Derek held it upright.

“It’s light!” he said. “I went to a sword fair once, and the swords there were way heavier.”

“There is a difference between a sword and a swordlike object,” I said. “What you saw at the sword fair were mostly reasonable imitations. They are pretty and heavy and they make you slower than a slug on vacation. This one only weighs two pounds.”

Derek swung the sword in a practice slash.

“It’s a working sword,” I said. “It won’t break and it doesn’t send a lot of vibration back to your hand when you strike a target.”

“I like it,” he said.

“It’s yours.”

“Thanks.”

I grabbed my utility bag and we were ready to go. Derek made some sniffing noises at the bag. “I smell gasoline.”

“You smell right,” I told him and left it at that. Explaining that I carried a large canteen filled with gasoline in my bag in case I spilled some of my blood and had to clean it up in a hurry would’ve been too complicated.

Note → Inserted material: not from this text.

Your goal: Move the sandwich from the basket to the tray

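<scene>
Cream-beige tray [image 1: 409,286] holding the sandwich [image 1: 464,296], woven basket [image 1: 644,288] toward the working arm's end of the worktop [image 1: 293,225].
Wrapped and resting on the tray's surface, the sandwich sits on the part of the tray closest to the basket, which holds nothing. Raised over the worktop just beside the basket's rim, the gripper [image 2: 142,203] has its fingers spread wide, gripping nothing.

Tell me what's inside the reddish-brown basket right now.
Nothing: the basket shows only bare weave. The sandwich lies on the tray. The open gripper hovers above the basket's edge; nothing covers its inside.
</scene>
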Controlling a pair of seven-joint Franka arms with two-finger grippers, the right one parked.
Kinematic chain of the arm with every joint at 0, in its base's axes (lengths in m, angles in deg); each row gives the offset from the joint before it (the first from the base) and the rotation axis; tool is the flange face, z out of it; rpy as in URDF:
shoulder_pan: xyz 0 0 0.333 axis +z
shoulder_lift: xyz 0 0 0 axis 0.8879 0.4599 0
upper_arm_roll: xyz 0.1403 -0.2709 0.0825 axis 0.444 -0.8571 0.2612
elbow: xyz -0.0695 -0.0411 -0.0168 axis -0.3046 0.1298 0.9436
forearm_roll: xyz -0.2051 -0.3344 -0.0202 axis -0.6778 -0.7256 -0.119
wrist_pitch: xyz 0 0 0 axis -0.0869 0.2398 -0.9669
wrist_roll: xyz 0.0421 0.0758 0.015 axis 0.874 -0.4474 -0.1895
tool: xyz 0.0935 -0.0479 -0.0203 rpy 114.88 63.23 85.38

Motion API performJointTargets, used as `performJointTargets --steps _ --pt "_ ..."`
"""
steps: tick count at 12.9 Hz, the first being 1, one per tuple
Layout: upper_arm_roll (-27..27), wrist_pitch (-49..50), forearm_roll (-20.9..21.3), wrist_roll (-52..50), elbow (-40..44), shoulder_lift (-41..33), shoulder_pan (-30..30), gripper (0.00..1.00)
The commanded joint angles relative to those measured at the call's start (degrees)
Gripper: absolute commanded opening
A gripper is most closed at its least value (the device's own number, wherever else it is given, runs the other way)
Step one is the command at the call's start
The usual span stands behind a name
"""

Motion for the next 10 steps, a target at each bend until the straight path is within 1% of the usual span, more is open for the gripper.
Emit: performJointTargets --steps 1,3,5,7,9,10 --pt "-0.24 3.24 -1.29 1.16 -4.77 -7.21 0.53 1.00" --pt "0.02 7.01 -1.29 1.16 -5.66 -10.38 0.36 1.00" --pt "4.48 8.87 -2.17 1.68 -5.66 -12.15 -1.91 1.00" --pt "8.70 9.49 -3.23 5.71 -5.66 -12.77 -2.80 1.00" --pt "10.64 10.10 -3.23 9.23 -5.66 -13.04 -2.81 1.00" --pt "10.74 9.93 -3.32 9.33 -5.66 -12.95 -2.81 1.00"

THE PACK LENT ME A MARE. HER NAME WAS FRAU. The stable master swore that while she wasn’t the swiftest beast in the stables, she was obedient, strong, and steady as the rock of Gibraltar. So far, I had no reason to doubt him.

Derek’s dun gelding was perfectly content to let Frau take the lead. The kid rode with the stiffness of a moderately trained rider who had never got quite comfortable with horses. Some shapechangers rode like they were centaurs. Derek wasn’t one of them.